We find that the total rebound effect arising from the IEA WEO 2006 (IEA 2006) energy-efficiency policies for final energy users over the post-2012 period 2013–2030 is around 50% by 2030, averaged across sectors of the economy. Given the large magnitude of our estimated long-term rebound effects, a priority for future research should focus on the effectiveness of complementary policies such as broad-based energy taxes, educational and other behavioural changes that ‘lock-in’ first-order efficiency gains. There is also an important role for the development of policies that are not focused on saving energy alone but on portfolios of policies that complement behavioural changes to ensure reductions in GHG emissions as living standards improve.

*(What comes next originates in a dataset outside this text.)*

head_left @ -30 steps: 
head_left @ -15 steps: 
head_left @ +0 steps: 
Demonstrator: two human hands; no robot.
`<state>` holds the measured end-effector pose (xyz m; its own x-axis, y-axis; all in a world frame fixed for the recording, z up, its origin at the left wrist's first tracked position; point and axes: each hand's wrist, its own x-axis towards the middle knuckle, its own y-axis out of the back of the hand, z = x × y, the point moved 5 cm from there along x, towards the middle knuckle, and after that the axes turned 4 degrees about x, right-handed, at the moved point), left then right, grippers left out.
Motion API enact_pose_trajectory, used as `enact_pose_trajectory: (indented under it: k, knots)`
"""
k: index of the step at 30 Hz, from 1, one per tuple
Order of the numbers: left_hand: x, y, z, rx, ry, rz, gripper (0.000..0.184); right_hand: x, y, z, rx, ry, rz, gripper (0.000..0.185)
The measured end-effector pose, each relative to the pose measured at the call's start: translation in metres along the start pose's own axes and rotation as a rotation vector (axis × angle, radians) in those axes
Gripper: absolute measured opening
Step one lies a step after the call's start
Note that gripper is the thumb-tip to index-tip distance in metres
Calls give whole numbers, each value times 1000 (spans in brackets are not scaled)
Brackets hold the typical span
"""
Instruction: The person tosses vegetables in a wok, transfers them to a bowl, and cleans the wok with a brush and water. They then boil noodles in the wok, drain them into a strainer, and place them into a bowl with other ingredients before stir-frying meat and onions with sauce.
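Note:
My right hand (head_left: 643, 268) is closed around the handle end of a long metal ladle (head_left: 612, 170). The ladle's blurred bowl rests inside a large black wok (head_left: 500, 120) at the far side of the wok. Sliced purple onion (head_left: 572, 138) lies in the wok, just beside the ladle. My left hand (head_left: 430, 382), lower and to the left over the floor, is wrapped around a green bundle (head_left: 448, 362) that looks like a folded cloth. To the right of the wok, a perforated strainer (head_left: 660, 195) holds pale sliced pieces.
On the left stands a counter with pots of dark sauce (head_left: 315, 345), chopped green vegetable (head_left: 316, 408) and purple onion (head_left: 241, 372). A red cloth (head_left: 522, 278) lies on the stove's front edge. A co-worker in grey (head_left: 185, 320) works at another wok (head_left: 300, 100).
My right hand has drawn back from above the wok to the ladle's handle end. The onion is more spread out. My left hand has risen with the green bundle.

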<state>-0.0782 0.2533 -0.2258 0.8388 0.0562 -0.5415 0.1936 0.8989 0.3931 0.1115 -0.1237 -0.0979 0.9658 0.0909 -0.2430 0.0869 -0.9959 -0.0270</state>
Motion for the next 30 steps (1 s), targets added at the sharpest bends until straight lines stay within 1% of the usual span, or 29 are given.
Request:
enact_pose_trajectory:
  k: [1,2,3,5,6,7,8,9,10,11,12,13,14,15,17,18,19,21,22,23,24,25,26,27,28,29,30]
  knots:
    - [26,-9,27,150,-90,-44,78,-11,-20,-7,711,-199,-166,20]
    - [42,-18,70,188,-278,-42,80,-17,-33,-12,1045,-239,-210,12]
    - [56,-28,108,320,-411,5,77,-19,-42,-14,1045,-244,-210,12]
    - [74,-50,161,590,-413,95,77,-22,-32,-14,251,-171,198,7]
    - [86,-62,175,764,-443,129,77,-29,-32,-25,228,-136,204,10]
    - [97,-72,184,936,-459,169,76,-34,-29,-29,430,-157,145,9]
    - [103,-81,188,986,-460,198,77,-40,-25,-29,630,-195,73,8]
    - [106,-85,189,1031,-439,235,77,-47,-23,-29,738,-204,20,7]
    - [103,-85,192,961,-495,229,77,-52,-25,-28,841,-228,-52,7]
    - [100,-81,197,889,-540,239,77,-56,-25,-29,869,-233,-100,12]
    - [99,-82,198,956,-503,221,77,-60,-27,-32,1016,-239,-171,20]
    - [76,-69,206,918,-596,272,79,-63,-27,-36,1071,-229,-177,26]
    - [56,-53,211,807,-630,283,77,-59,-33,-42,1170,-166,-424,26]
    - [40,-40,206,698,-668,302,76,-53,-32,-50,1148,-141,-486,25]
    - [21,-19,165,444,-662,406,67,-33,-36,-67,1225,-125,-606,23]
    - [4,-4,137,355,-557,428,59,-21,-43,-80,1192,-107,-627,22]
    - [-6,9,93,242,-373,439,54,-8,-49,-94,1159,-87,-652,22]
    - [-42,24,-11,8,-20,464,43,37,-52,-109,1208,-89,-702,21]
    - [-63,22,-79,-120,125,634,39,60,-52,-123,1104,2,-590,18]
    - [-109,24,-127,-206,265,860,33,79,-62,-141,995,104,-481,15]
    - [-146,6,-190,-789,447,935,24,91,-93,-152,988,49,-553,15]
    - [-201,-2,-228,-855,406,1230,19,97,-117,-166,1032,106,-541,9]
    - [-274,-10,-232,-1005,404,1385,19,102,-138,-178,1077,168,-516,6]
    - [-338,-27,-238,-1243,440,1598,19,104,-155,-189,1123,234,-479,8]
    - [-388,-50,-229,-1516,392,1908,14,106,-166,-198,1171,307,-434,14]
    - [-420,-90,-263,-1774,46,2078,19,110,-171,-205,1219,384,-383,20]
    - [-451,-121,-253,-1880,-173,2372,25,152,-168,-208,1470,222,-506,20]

For example, a sensible portfolio of policies for transport may combine (1) tighter engine efficiency and GHG standards with (2) a switch of fuel taxes to GHG taxes and (3) requirements that all new cars and trucks have CO2 metres visible to drivers to provide real-time feedback on how driving behaviour affects fuel use.

The macroeconomic rebound effects arise from the reduction in energy costs for consumers and producers (particularly for energy-intensive industries). The lower energy costs for consumers lead them to substitute away from oil, gas and electricity to a wide range of other goods and services, typically with relatively small energy and carbon content; hence, the rebound effect is low. In industry, the targeted reductions in energy and carbon intensities lead to a reduction in their industrial costs and, therefore, prices and consequently more output and exports.